_WHAT IS BEING ASKED:_
Please reproduce all the data exactly as written and omit the pictures.
Segment Start: PROVIDED MATERIAL
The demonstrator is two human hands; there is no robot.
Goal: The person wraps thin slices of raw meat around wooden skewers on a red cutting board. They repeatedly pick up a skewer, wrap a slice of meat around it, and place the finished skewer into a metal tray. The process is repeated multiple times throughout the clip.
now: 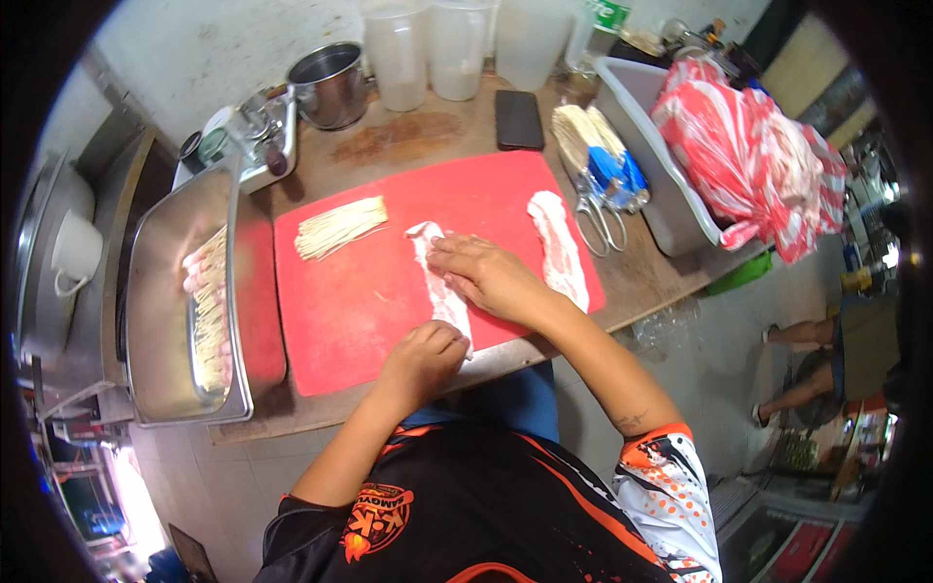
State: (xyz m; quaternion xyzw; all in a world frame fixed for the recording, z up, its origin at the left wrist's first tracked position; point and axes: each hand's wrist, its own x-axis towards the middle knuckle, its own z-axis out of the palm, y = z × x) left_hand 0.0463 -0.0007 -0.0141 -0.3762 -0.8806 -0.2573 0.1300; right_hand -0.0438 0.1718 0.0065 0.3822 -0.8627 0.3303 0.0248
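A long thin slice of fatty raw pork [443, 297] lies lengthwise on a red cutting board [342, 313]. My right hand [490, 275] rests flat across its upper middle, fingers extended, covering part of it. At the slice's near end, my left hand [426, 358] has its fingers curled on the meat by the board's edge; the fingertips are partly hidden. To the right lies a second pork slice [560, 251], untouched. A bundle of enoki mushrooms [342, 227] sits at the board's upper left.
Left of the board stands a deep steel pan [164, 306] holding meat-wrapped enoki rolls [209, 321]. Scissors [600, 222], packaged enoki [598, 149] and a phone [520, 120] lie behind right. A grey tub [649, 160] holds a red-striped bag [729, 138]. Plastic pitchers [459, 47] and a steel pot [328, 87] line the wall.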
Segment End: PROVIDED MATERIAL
_RESPONSE BOX:_
The demonstrator is two human hands; there is no robot.
Goal: The person wraps thin slices of raw meat around wooden skewers on a red cutting board. They repeatedly pick up a skewer, wrap a slice of meat around it, and place the finished skewer into a metal tray. The process is repeated multiple times throughout the clip.
now: 
State: (xyz m; quaternion xyzw; all in a world frame fixed for the recording, z up, its origin at the left wrist's first tracked position; point and axes: each hand's wrist, its own x-axis towards the middle knuckle, its own z-axis out of the palm, y = z × x) left_hand 0.0463 -0.0007 -0.0141 -0.3762 -0.8806 -0.2573 0.1300; right_hand -0.0438 0.1718 0.0065 0.3822 -0.8627 0.3303 0.0248
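A long thin slice of fatty raw pork [443, 297] lies lengthwise on a red cutting board [342, 313]. My right hand [490, 275] rests flat across its upper middle, fingers extended, covering part of it. At the slice's near end, my left hand [426, 358] has its fingers curled on the meat by the board's edge; the fingertips are partly hidden. To the right lies a second pork slice [560, 251], untouched. A bundle of enoki mushrooms [342, 227] sits at the board's upper left.
Left of the board stands a deep steel pan [164, 306] holding meat-wrapped enoki rolls [209, 321]. Scissors [600, 222], packaged enoki [598, 149] and a phone [520, 120] lie behind right. A grey tub [649, 160] holds a red-striped bag [729, 138]. Plastic pitchers [459, 47] and a steel pot [328, 87] line the wall.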

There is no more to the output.